City Guides tour guide Rob Spoor has been giving walking tours for 42 years—almost as long as the volunteer organization itself has existed. His original tour was the same one that got the nonprofit started: the history of City Hall.
But after years of giving the same tour and telling the same macabre stories like those of the assassinations of Harvey Milk and George Moscone—two politicians slain under the golden dome—something strange happened. People began coming to Spoor with ghost stories.
San Francisco’s civic seat sits next to what was the city’s first municipal graveyard, Yerba Buena Cemetery, and Spoor attributes the paranormal activity to the site’s historic location. Spoor decided that City Hall deserved a separate ghost tour, which he designed and led for some 15 years before it went on hiatus due to the pandemic.
It all began with a deputy sheriff, who pulled Spoor aside to tell him about his supernatural encounters. He rattled off what the volunteer tour guide called “an encyclopedia of paranormal activity,” including hearing voices and footsteps when no one was present, office chairs rattling and clanking around in empty rooms and bathroom faucets turning on and off on their own.
As Spoor developed his haunted tour of City Hall, more and more people came to him with stories, in particular maintenance and cleaning crew, who often work the graveyard shift (no pun intended).

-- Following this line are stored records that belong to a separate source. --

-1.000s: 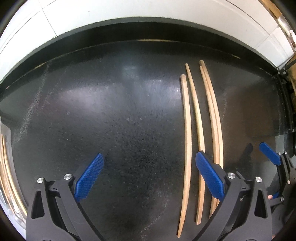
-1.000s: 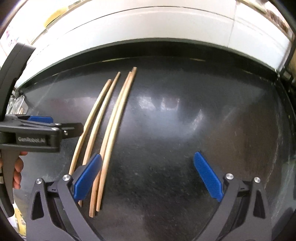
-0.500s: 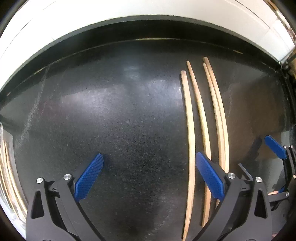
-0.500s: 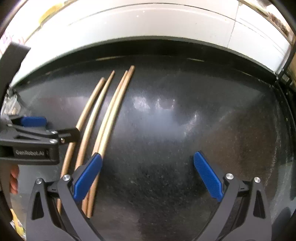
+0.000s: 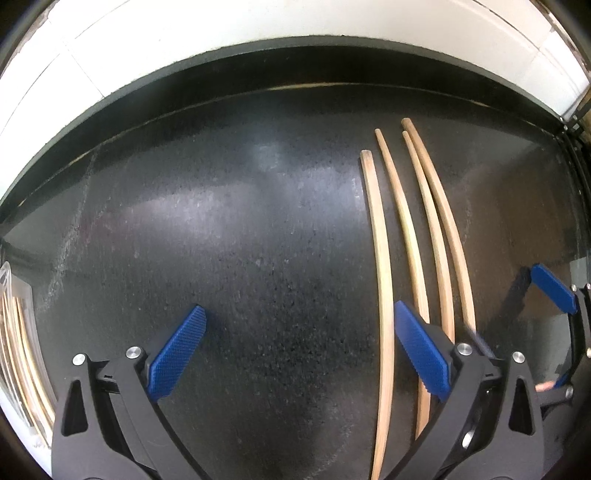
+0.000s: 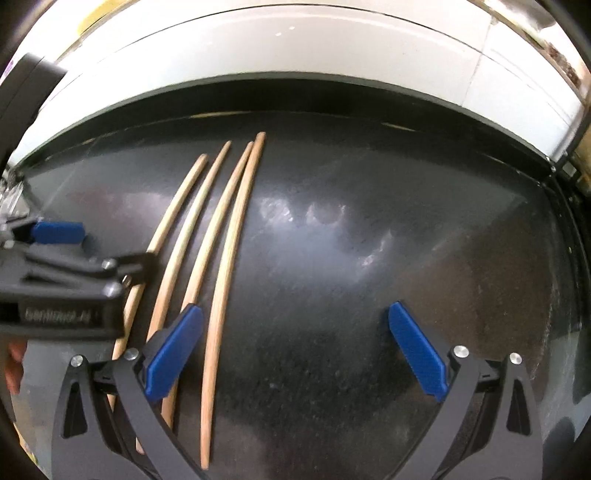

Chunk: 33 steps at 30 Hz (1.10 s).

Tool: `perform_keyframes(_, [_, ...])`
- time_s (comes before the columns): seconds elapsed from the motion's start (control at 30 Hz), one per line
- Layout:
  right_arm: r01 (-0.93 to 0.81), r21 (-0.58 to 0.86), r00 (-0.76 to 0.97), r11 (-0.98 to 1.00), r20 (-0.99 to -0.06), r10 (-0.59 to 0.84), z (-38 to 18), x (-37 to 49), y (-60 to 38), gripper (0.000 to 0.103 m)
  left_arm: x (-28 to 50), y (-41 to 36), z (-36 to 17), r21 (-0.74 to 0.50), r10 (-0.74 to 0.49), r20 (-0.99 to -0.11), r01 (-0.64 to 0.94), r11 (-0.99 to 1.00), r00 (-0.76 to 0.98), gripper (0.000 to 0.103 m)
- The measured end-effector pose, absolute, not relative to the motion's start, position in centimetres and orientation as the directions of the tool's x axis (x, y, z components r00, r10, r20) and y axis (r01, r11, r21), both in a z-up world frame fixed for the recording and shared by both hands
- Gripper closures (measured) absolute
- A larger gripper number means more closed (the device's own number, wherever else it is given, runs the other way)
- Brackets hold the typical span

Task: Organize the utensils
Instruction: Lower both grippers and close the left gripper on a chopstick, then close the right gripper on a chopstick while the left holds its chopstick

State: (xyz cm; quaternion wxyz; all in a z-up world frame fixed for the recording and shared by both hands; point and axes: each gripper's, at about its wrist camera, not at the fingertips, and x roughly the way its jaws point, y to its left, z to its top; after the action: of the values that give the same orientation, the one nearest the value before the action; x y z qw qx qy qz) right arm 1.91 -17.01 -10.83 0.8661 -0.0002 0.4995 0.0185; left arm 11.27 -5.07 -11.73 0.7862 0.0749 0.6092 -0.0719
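Note:
Several long wooden chopsticks [image 5: 382, 266] lie side by side on a black countertop [image 5: 229, 240]. In the left wrist view my left gripper [image 5: 299, 350] is open, with the leftmost chopstick between its fingers and the others under or beyond its right finger. In the right wrist view the same chopsticks [image 6: 221, 258] lie at the left. My right gripper [image 6: 291, 350] is open, with only the rightmost chopstick between its fingers. The left gripper's body [image 6: 70, 280] shows at the left edge of the right wrist view, over the leftmost chopstick.
A clear container [image 5: 18, 350] with more wooden sticks sits at the far left edge. A white tiled wall [image 5: 258, 29] runs behind the counter's raised back edge. A blue pad of the right gripper [image 5: 552, 288] shows at the right. Fingers of a hand [image 6: 14, 365] show at the left.
Both grippers have shifted a little sideways relative to the chopsticks. The right gripper moved left, so one chopstick now lies between its fingers. The chopsticks have not moved.

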Motion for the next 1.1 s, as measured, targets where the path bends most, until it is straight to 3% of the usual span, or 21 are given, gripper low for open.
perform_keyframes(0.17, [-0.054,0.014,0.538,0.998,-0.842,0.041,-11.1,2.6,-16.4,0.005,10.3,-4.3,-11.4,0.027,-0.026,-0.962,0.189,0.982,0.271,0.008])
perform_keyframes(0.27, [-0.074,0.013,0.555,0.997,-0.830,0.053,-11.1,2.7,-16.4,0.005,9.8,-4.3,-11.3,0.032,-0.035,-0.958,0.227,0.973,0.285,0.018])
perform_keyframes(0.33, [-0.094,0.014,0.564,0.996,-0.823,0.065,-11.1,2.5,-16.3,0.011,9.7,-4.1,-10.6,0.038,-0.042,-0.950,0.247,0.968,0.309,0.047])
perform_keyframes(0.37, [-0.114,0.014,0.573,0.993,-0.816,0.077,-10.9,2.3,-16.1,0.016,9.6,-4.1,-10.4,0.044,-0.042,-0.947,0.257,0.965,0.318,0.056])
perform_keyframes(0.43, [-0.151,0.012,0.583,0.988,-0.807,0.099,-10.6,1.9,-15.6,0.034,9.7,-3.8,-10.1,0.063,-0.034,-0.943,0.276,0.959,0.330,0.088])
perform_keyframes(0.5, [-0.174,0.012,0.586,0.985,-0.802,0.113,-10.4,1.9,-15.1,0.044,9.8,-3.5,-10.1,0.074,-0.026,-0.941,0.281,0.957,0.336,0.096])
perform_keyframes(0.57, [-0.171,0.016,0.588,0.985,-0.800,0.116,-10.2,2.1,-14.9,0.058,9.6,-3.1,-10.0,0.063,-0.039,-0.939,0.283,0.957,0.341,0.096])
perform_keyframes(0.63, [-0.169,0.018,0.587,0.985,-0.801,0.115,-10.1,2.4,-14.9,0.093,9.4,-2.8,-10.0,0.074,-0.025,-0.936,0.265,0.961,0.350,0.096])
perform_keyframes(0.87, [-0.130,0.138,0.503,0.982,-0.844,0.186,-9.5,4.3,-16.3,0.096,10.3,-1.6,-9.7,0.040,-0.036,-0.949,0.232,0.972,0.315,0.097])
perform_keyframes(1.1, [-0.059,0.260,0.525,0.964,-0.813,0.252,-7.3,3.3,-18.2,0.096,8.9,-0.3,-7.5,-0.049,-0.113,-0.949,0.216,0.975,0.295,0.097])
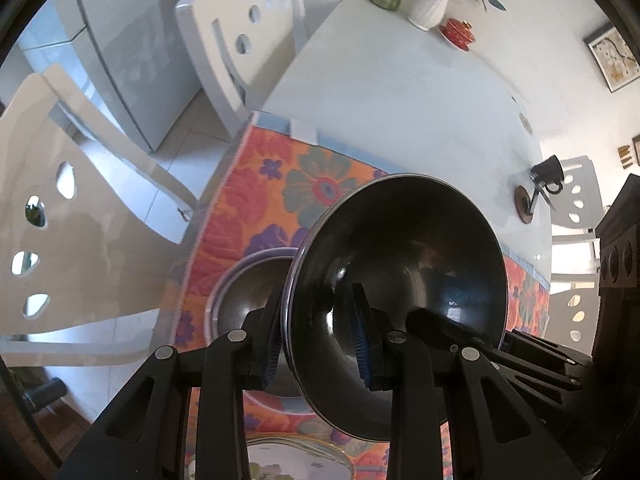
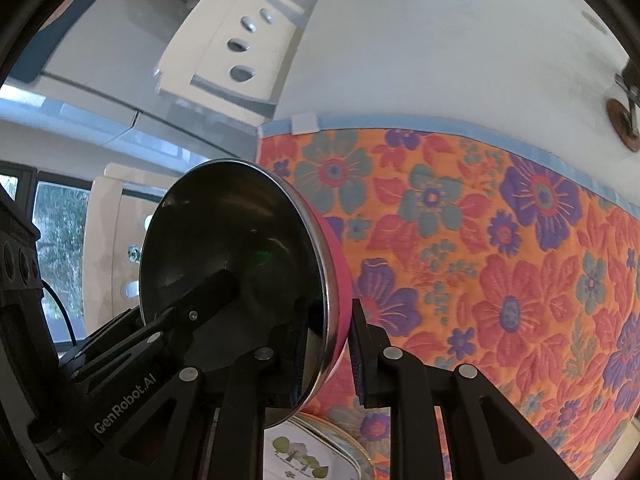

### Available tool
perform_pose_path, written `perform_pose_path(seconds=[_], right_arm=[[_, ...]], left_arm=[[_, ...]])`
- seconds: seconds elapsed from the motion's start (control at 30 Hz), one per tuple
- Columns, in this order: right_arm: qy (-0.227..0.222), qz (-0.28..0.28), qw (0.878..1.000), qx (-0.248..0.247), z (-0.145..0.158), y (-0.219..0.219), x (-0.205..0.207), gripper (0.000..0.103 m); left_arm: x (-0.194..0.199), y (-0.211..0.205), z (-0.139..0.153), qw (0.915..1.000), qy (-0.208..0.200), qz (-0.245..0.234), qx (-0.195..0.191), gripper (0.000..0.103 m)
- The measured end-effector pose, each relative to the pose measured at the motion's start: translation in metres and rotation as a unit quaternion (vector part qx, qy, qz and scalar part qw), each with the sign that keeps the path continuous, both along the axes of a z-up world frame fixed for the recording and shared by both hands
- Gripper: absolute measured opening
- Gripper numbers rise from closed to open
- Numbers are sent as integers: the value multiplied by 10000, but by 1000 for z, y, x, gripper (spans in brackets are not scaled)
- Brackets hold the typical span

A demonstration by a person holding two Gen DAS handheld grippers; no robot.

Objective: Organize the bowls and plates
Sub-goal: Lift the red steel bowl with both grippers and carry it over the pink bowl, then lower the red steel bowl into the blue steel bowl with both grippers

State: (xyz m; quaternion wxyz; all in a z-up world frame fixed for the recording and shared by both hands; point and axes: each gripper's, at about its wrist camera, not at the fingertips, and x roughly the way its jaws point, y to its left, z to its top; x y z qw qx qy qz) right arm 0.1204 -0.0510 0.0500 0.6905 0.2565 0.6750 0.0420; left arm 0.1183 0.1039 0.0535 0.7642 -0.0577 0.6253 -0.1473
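Both grippers clamp one bowl (image 1: 400, 264), tilted on edge above the floral mat (image 1: 256, 200). Left gripper (image 1: 318, 340) pinches the rim, one pad inside the dark interior, the other outside. Right gripper (image 2: 326, 356) is clenched on the opposite rim, one pad against the pink outer wall. Bowl (image 2: 236, 268) hangs clear of the mat (image 2: 480, 240). Second bowl (image 1: 248, 292) sits on the mat just behind and below the held one. Plate (image 1: 296, 460) with tree print lies at the near edge, same plate (image 2: 308, 456) under the right gripper. Table (image 1: 400, 92) beyond carries a vase (image 1: 430, 6).
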Motion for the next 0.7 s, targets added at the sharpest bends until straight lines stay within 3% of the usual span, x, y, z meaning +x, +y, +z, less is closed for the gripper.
perform_pose_path(seconds=[0.4,0.7], right_arm=[[231,282,9993,-43,-18,43,11,19],[420,357,9985,-44,-33,56,8,19]], left_arm=[[5,41,-24,9994,257,231,-88,27],[2,48,-40,9987,436,221,-127,27]])
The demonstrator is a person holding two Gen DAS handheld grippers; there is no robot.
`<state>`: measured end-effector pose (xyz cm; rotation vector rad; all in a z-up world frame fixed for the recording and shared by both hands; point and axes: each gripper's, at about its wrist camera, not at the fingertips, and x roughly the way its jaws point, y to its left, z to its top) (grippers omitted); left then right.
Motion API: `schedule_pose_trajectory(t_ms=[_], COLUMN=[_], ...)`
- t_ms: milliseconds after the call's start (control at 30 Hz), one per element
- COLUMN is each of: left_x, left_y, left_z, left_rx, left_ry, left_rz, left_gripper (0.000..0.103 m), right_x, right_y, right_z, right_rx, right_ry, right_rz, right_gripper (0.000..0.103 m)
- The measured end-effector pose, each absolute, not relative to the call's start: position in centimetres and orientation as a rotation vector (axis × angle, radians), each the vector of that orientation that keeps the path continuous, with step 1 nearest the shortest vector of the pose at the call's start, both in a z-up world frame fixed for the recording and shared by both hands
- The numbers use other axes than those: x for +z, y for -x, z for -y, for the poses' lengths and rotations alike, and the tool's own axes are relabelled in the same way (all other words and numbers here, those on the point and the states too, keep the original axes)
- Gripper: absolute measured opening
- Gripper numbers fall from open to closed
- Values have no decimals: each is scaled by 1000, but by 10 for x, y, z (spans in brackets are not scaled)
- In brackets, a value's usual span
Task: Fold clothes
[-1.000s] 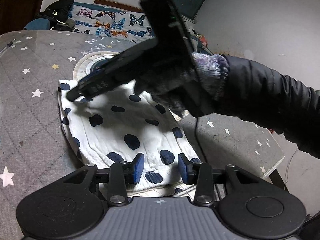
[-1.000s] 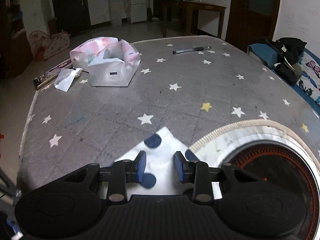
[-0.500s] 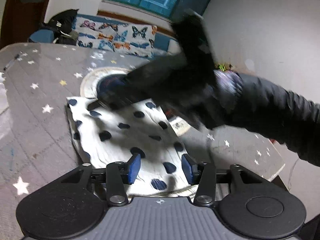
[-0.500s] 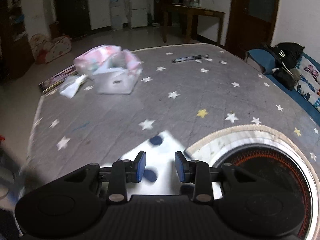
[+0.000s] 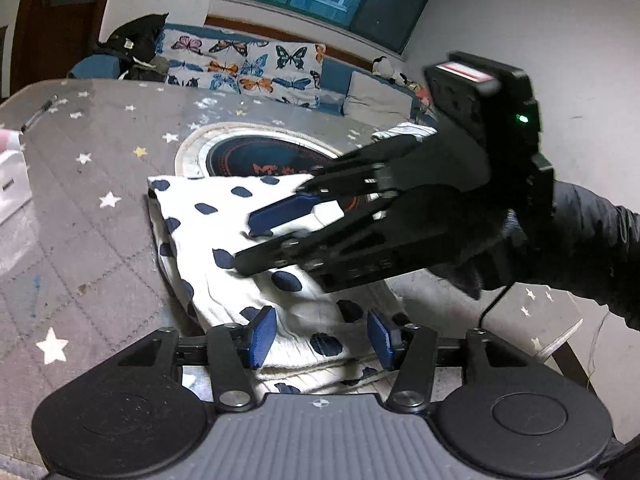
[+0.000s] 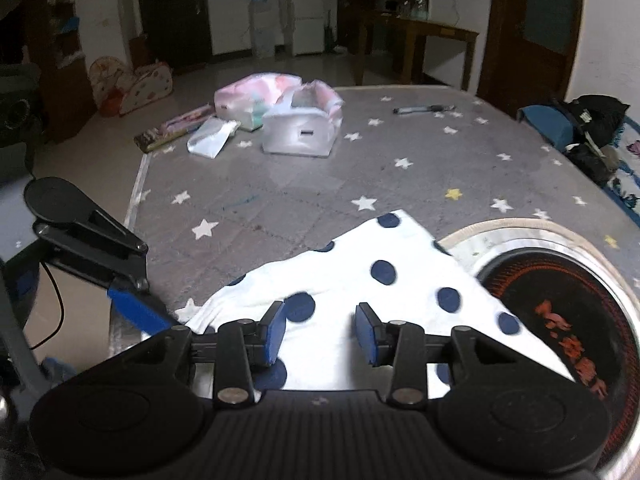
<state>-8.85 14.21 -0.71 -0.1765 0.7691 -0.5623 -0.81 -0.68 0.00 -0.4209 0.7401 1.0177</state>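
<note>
garment: white cloth with dark blue dots (image 5: 224,216), lying folded in layers on the grey star-print bench (image 5: 80,240), one corner over the round burner plate (image 5: 256,156).
left tongs (image 5: 320,334): jaws have just been opening; now apart, poised over the cloth's near edge, pads not pressing it.
right tongs (image 6: 320,334): jaws have also just been opening; apart, above the dotted cloth, nothing gripped.
stage: looks like a release after a fold, both tongs free.
risk, snag: a blue pad could drag the top layer as it lifts away and undo the fold.
risk, edges: stacked layers at the near edge sit uneven; a one-layer pinch would skew the next fold.
risk, collision: the two tongs are close and could knock each other.
</note>
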Motion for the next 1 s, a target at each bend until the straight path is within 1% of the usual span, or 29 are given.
schedule_pose_trajectory(t_ms=[167,367,567,733,833,900,933,1000], left_x=[-5,-4,2,-8,-15,-20,-23,-28], left_y=[95,104,118,125,126,125,124,122], left_z=[-145,-147,-156,-160,-160,-158,-156,-152], left_rx=[-561,-553,-535,-531,-535,-541,-544,-549], left_ry=[180,186,179,171,166,163,158,152], left_rz=[-765,-767,-762,-820,-853,-876,-888,-902], left_gripper=[55,55,57,58,60,60,61,61], right_x=[8,-7,7,7,1,-3,-6,-12], right_y=[19,31,18,-23,-50,-65,-70,-83], right_z=[41,62,76,88,93,94,93,92], right_rx=[961,926,889,754,695,666,655,634], right_ry=[372,356,312,260,217,203,202,186], right_rz=[-744,-802,-759,-740,-745,-751,-757,-779], right_gripper=[39,40,41,42,42,44,47,47])
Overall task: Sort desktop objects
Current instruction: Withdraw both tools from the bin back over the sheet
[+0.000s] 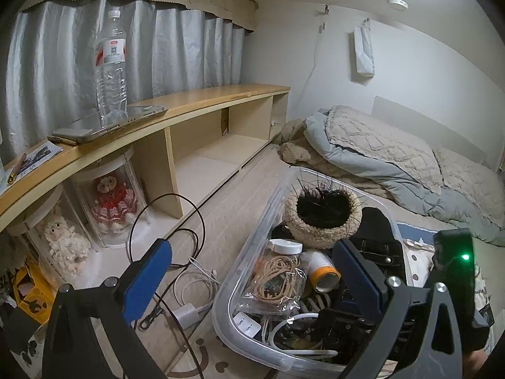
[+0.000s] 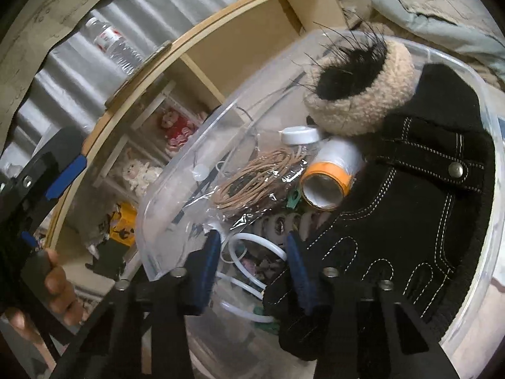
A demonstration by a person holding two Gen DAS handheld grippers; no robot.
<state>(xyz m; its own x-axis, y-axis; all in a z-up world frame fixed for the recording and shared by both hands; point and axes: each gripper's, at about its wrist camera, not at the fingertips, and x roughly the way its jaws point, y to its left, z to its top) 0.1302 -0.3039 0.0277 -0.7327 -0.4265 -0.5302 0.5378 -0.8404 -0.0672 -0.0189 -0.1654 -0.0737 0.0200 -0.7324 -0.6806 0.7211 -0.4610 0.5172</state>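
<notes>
- Your clear plastic bin point(image 1: 252, 243) sits on the pale tabletop point(image 1: 221, 195), its rounded near corner toward you and its far rim close to the rumpled bedding point(image 1: 394, 158).
- Left of the bin you have open surface, though a black cable point(image 1: 164, 221) loops there and a white charger lead point(image 1: 195, 287) coils just beside the bin wall.
- A wooden shelf point(image 1: 189, 104) runs along the left, with a water bottle point(image 1: 111, 63) upright on top.
- Your left claw point(image 1: 249, 281) points down at an angle, jaws wide, straddling the bin's left wall with nothing pressed between the blue pads.
- Your right claw point(image 2: 252, 271) tilts more steeply into the bin, jaws narrow. White tubing point(image 2: 252, 246) shows between the pads, but I cannot tell whether they press on it.
- Inside the bin: a fuzzy cream ring with black bristles point(image 2: 356, 85), a black stitched fabric piece point(image 2: 410, 221) with a metal snap, an orange-edged roll point(image 2: 328, 180), a bag of tan rubber bands point(image 2: 258, 177) and a white cap point(image 2: 300, 135).
</notes>
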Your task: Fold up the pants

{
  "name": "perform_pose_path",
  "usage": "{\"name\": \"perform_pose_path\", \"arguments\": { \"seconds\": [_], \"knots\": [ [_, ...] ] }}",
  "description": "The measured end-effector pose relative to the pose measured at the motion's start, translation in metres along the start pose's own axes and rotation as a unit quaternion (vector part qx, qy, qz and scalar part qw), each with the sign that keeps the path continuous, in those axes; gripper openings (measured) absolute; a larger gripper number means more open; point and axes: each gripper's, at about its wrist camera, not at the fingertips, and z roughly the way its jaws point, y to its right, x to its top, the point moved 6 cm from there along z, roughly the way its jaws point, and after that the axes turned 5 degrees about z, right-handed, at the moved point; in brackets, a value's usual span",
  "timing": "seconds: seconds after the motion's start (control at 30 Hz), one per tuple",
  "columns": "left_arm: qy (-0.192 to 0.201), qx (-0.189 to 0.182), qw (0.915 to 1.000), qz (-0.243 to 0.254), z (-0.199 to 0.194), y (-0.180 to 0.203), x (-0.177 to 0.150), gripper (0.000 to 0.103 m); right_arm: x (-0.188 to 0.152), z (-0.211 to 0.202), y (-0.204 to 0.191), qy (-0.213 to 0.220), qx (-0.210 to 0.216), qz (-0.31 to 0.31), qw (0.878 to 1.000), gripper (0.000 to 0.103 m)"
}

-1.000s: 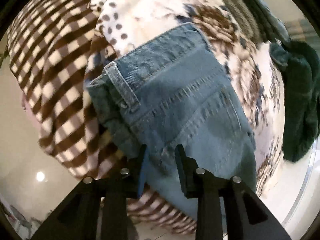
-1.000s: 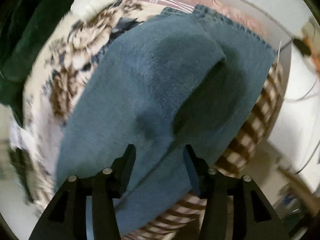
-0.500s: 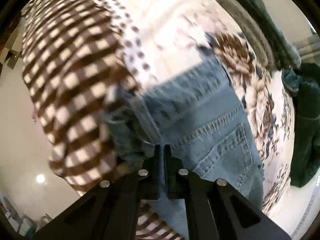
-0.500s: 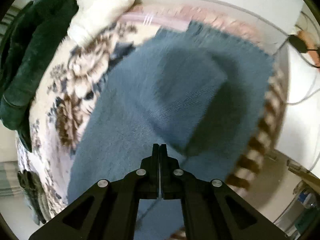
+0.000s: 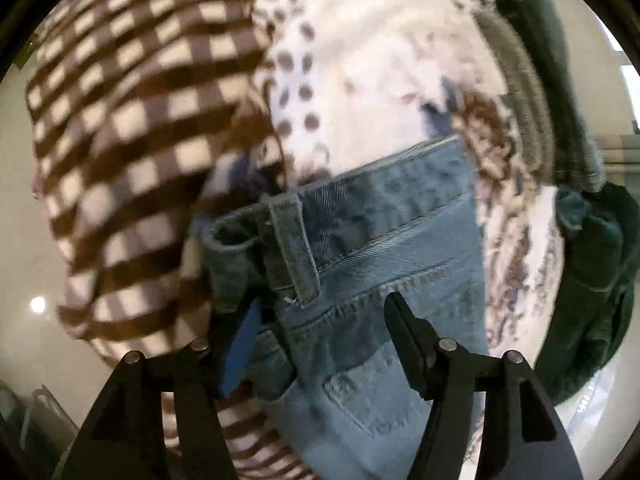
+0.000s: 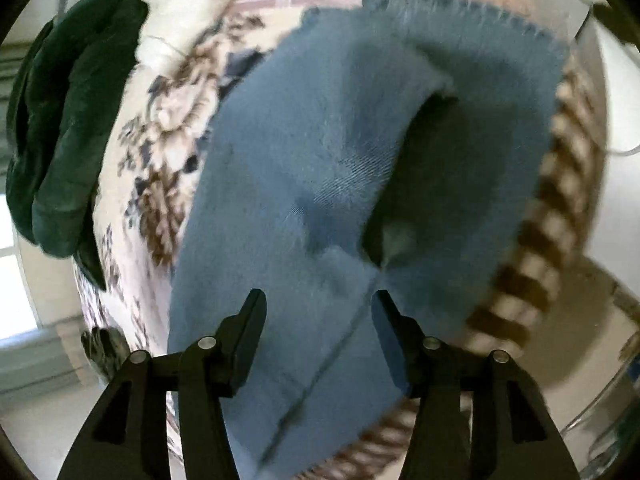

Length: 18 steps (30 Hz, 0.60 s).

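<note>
Blue denim pants lie on a bed. The left wrist view shows their waistband end (image 5: 384, 240), with a belt loop (image 5: 294, 252) and a back pocket. My left gripper (image 5: 324, 316) is open, its fingers straddling the waistband just below the belt loop. The right wrist view shows the leg end (image 6: 320, 168), one leg lying over the other, with frayed hems at the top. My right gripper (image 6: 318, 312) is open just above the denim near the seam where the legs meet, holding nothing.
The bed has a floral cover (image 6: 160, 152) and a brown-and-cream checked blanket (image 5: 132, 120) hanging over its edge. A dark green blanket (image 6: 68, 120) and a white pillow (image 6: 188, 12) lie beside the pants. Pale floor shows beyond the bed edge.
Both grippers were open a second ago, shut half a second ago, and are open again now. The cameras have drawn in closer to the denim.
</note>
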Motion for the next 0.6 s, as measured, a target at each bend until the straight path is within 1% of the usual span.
{"name": "perform_pose_path", "arguments": {
  "seconds": [0.07,0.1,0.13,0.17,0.2,0.23,0.27,0.3,0.37,0.43,0.5,0.57,0.6],
  "knots": [
    [0.007,0.024,0.9995,0.017,0.009,0.004,0.001,0.058,0.005,0.012,0.003,0.018,0.0,0.023,1.0,0.056],
    [0.019,0.034,0.9987,0.032,0.01,0.007,0.002,0.051,0.006,0.011,0.003,0.038,-0.008,0.03,0.999,0.042],
    [0.036,0.04,0.9976,0.043,0.006,0.01,0.002,0.019,0.006,0.008,0.003,0.06,-0.033,0.029,0.997,0.028],
    [0.055,0.049,0.9962,0.046,-0.002,0.009,0.003,0.01,0.004,0.007,0.002,0.062,-0.038,0.027,0.997,0.013],
    [0.067,0.035,0.9964,0.039,-0.01,0.008,0.002,0.009,0.002,0.003,0.002,0.064,-0.041,0.027,0.997,0.009],
    [0.07,0.026,0.9964,0.04,-0.018,0.008,0.0,0.008,0.0,-0.001,0.003,0.066,-0.042,0.027,0.997,0.003],
    [0.074,0.019,0.9962,0.041,-0.025,0.008,-0.001,0.008,-0.003,-0.008,0.002,0.068,-0.04,0.024,0.997,0.003],
    [0.078,0.004,0.9962,0.039,-0.036,0.008,-0.004,0.008,-0.005,-0.017,0.001,0.07,-0.037,0.019,0.997,0.003],
    [0.078,-0.006,0.9961,0.041,-0.049,0.01,-0.007,0.008,-0.012,-0.037,-0.001,0.073,-0.027,0.01,0.997,0.002],
    [0.079,-0.007,0.9953,0.056,-0.064,0.012,-0.008,0.008,-0.018,-0.06,-0.001,0.076,-0.025,0.003,0.997,0.002],
    [0.078,0.002,0.9945,0.07,-0.07,0.009,-0.005,0.008,-0.02,-0.078,0.004,0.076,-0.028,-0.002,0.997,0.002],
    [0.068,0.008,0.9954,0.068,-0.071,-0.001,-0.001,0.008,-0.023,-0.089,0.012,0.069,-0.032,-0.012,0.997,0.002],
    [0.061,0.009,0.996,0.065,-0.067,-0.007,0.001,0.008,-0.023,-0.091,0.018,0.066,-0.042,-0.019,0.997,0.002]
  ]
}}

They reported the metal detectors on Polk Street going off in the wee hours of the morning when no one was around to trigger them, people feeling their hair move as if someone had run their fingers through it and custodians trying to open bathroom doors that pushed back.
But perhaps the creepiest tale Spoor told involves a different, then-recently hired deputy sheriff who dismissed the haunting rumors as nonsense, just a lame way to scare the new guy around.
“About six months later, he was walking down a hallway checking doors to make sure they were locked,” Spoor said. “All of a sudden, he felt a rush of air against his cheek and then in his ear—and I mean directly into his ear—a voice said, Now you know.”
Spoor has had his own chilling encounters, too.
At one point, he was speaking with a City Hall employee about building up his ghost tour when he said a motion-activated light came on in the storage room next to them. There was no one inside the locked room, and it only had one door.
Another time, while he was giving his ghost tour, he recalls feeling someone poke him in the back. But when he turned around to apologize for getting in someone’s way, he said there was no one there.
Spoor became so entranced with the accumulating stories—and his own encounters—that at one point he brought along a psychic to assess the building as part of his research.
“We got to a certain spot on the second floor, and [the psychic] said, ‘This is really bad, we have to get out of here and it’s very powerful,’” Spoor recounted. The pair was standing next to the spot where the former mayor had been assassinated.
The psychic, a foreigner who had recently arrived in the country, could not have known about the Moscone and Milk assassinations, Spoor said. But it’s not only this dark chapter of San Francisco history that Spoor believes spurs the haunted happenings—it’s the much earlier legacy of the local cemetery.
Yerba Buena cemetery opened in 1850, was full by 1858 and remained in place until around 1868, said Beth Winegarner, author of San Francisco’s Forgotten Cemeteries: A Buried History. Bounded by Larkin, McAllister and Market, the Yerba Buena Cemetery is under what is today the Main Branch of the San Francisco Public Library.
“But just because it was not literally under the current City Hall doesn’t mean there aren’t angry ghosts,” Winegarner said.
In the 1860s and 1870s, as the population of San Francisco exploded due to the Gold Rush, a search began for a new site for the City Hall. With space at a premium, the old cemetery became a prime candidate as a large piece of land with an unpopular use (graveyards at that time were thought to be vectors of disease).
The buried bodies, around 7,000 in total, were supposed to be moved to other cemeteries.
“The truth is that most of the people buried at Yerba Buena are still there,” Winegarner said. It’s not the first time grave sites have not been properly moved out of San Francisco.
It took 25 years to complete the elaborate City Hall—which, at the time, was the largest municipal building west of Chicago—on top of San Francisco’s first municipal cemetery. Yet, it hadn’t been standing a decade before it was reduced to ruins by the 1906 Great Earthquake and Fire. Our present-day City Hall, which opened in 1915, was constructed adjacent to the previous one—and the cemetery—which is now the site of the Main Library.
During the library’s construction, numerous bone fragments as well as Chinese coins and jewelry were found in the ground. In the early 2000s, 97 bodies were unearthed during renovations of the Asian Art Museum, Winegarner said, and were reinterred at Cypress Lawn in Colma, a suburb south of the city that’s become known as San Francisco’s “city of the dead.”
“If you go there now, there’s no sign of it,” said Winegarner of the historic cemetery that held some of the first souls to build the city. “I would love to see some sort of marker that this could have been the first city cemetery.”